Question

Find the locus of a point equidistant from three collinear points.
A. A straight line
B. A pair of points
C. A point
D. The null set

Answer 1

Hint: Draw a line and place three collinear points in it. Then draw a perpendicular bisector between each of three points. Then obtain the locus of the points with the help of these perpendicular bisectors.

Complete step by step solution:
The diagram of the three equidistant point of a line with perpendicular bisector is,

We know that a line through the point of intersection of the perpendicular bisector gives the locus of three equidistant collinear point, but from the diagram it is clear that there is no point of intersection of these two perpendicular bisectors as they are parallel lines.
Hence, the locus is a null set.

Option ‘D’ is correct

Additional information
In geometry, a locus is a collection of points that satisfy a particular requirement or circumstance for a shape or figure. The locus is pluralized as loci.
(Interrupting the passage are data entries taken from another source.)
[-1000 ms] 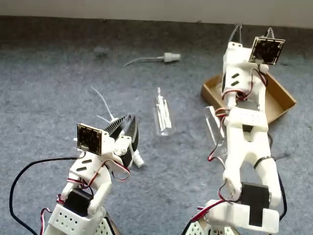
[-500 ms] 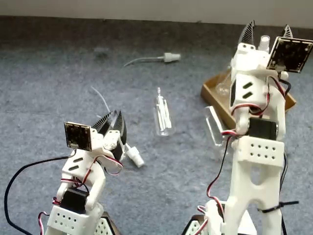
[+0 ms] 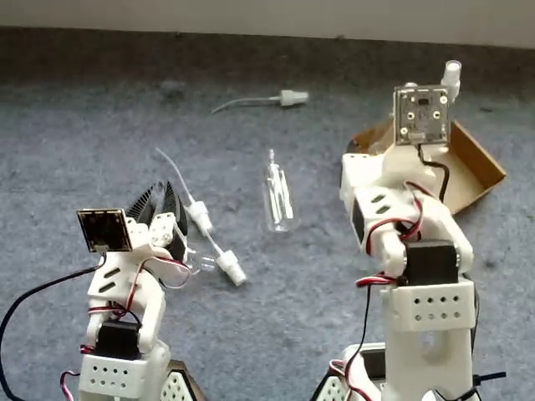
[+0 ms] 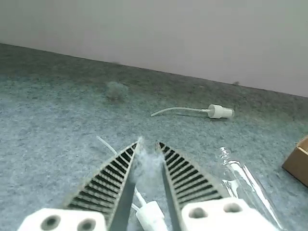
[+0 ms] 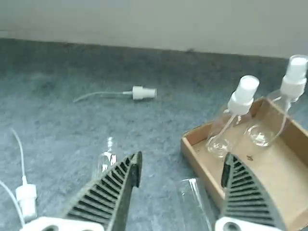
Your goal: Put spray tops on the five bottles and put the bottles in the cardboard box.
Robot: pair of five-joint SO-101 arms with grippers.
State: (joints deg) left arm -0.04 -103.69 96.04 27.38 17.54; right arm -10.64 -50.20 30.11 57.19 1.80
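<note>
While the right hand [image 5: 182,163] is hanging released, jaws spread wide and gripping nothing, two bottles with spray tops are leaning inside the cardboard box [image 5: 192,150]: the nearer bottle [image 5: 225,126] and the farther bottle [image 5: 275,113], side by side. An uncapped bottle [image 3: 277,197] is lying on the desk [image 3: 84,134] between the arms, and another clear bottle [image 5: 192,199] is lying just beside the box. The left hand [image 4: 149,143] is hanging over the desk, jaws a slit apart, grasping nothing, with a loose spray top [image 4: 151,215] right beneath it. A far spray top [image 3: 292,98] is resting near the desk's back edge.
</note>
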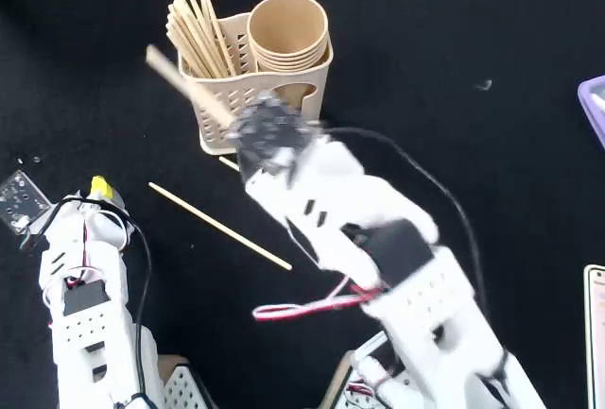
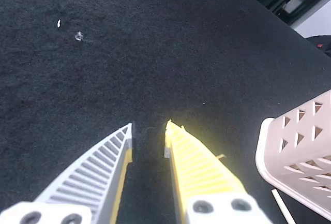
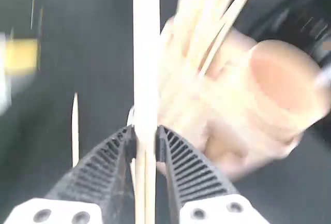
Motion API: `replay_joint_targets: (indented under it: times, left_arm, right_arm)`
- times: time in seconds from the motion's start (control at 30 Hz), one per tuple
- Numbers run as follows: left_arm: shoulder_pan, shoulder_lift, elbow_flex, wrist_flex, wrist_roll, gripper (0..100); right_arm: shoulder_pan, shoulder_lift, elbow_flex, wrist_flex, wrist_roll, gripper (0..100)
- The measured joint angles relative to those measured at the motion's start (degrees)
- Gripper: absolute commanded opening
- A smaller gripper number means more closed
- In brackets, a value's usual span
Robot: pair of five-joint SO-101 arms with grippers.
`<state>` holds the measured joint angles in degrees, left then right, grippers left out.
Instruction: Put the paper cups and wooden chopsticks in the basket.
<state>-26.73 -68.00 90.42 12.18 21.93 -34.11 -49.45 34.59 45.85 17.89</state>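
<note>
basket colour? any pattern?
The basket is beige, its walls patterned with small cut-outs. Shows best in the high view.

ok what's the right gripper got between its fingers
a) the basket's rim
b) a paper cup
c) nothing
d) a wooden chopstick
d: in the right wrist view the right gripper is shut on a wooden chopstick, which stands up between its fingers, beside the basket.
</note>
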Motion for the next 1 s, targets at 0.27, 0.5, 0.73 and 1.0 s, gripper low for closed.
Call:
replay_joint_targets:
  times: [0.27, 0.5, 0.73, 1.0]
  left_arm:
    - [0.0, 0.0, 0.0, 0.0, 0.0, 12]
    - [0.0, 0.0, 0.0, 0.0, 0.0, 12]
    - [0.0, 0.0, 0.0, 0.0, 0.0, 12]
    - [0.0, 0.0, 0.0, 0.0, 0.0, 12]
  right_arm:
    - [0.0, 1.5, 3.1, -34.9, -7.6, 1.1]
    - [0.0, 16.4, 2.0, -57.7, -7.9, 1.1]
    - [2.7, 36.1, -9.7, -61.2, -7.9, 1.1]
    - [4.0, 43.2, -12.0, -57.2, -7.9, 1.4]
The region is the space where the loci are located. Location is the ancestor of the word locus. Prior to the 20th century, geometric shapes were thought of as things or locations where points might be put or moved. However, in contemporary mathematics, the entities are seen as a collection of points that satisfy a particular condition.A locus is a curve or other shape created in mathematics from all the points that meet a specific equation describing the relationship between the coordinates, or from a point, line, or moving surface. The locus defines all shapes as a set of points, including circles, ellipses, parabolas, and hyperbolas.

Note: Sometimes students get into the calculation part and are unable to find the answer, so for this type of question draw a diagram and give the answer logically.